口振りからして、ゲームシステムとしての『透明になるマント』ではなく、マリー=ゴールドの作った『認識されなくなる』という暗示のかかったマント。
そのおかげで、鎌瀬は10日間も隠れていられたのだ。
「まあ、こうして温存してノーマークになっていたおかげで簡単な変装で迎えに行けたわけですし。あれらが半端に人間に近付いて警戒を解くタイプの暗示も効きやすくなっていたのは幸いでしたね。こちらも近くに丁度いいサンプルがあったのでアジャストしたということもありますが。ちなみに、『恩人』さんも無事ですよ。あなたがくれたメールのおかげで逃げられましたから。ABさんは隣の部屋で寝ています。ただ、寝顔見に行くのはやめてあげてくださいね。それで起こしちゃうと刺激が強すぎるので、起きてから私が先に説明しておきたいです。それと、ナイフの補充は今座ってる箱の中です。材料をケチらず一級品に仕上げておきました。他にも必要そうな消耗品を何種類か。あと……」
「……『恩人』も無事、ABも無事。そう言ったな」
「……喋れるようになりましたか。なっちゃいましたか。ええ、言いましたよ。嘘偽りなく、ちゃんと言いました」
「嘘偽りなく……か。
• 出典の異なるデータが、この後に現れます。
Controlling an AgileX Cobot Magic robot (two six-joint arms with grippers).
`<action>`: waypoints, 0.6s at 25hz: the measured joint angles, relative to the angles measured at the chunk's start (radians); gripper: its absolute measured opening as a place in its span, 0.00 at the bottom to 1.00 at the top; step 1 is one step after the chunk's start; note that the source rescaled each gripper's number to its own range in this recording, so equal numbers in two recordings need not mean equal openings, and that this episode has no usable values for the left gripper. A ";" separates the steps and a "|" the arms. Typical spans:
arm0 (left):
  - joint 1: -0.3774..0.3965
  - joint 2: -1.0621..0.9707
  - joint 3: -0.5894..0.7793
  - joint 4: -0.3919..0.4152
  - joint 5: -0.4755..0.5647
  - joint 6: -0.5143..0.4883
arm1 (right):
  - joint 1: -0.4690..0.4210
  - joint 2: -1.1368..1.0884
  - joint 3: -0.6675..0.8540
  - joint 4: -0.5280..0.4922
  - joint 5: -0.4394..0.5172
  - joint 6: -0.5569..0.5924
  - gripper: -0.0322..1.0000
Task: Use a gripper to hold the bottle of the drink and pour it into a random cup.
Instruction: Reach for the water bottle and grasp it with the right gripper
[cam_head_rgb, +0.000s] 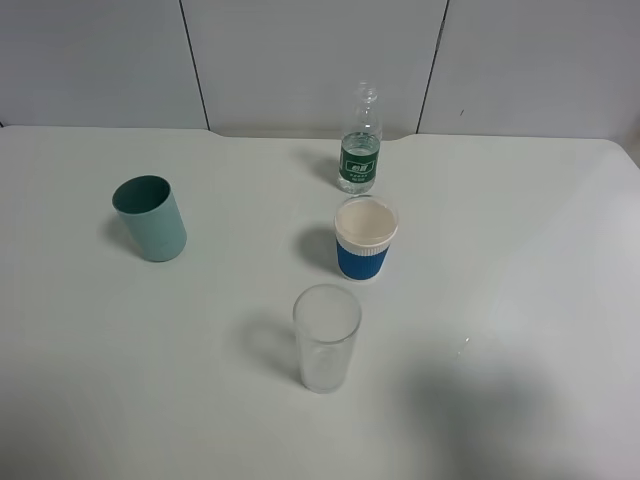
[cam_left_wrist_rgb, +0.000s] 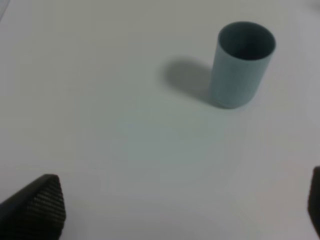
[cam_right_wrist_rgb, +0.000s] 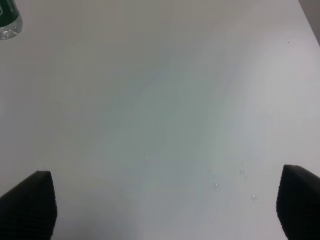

じゃあ、これも教えてくれ……なんで、『シャークさんやミクさんも無事です』って、言わないんだ?」
「……一度、横になってお休みしたらどうですか? 大事な話は、起きてすっきりしてからにしませんか?」
「そうか……まずは安心させて、休ませるつもりだったのか。聞いたら眠れないようなことを言う前に、休む余裕を残してくれようとしたんだな。ありがとうな、気を使ってくれて」
「いいえ、私の『本体』なら、半端な誤魔化しなんてしなくてもよかったと思うんですが、やっぱりスペック不足は如何ともしがたいですね。いえ、配慮が足らなかったと言うべきですか」
「……いや、悪い。ABが起きたら……」
そこまで言って、後ろで足音が聞こえた。
振り返ると、そこには鎌瀬がいることなど全く想定していなかったであろう、ほとんど下着のような装備だけをまとった少女が……ABがいた。
「Aビッ」
「うわぁあああん! よかった! 生きてたよぉぉおお!」
ガバリと、飛びつきながら抱きつかれ、倒れそうになる。
まだ回復しきっていない鎌瀬には結構きつい衝撃だったが、涙を浮かべた彼女の表情を前にして、文句を言うことはできなかった。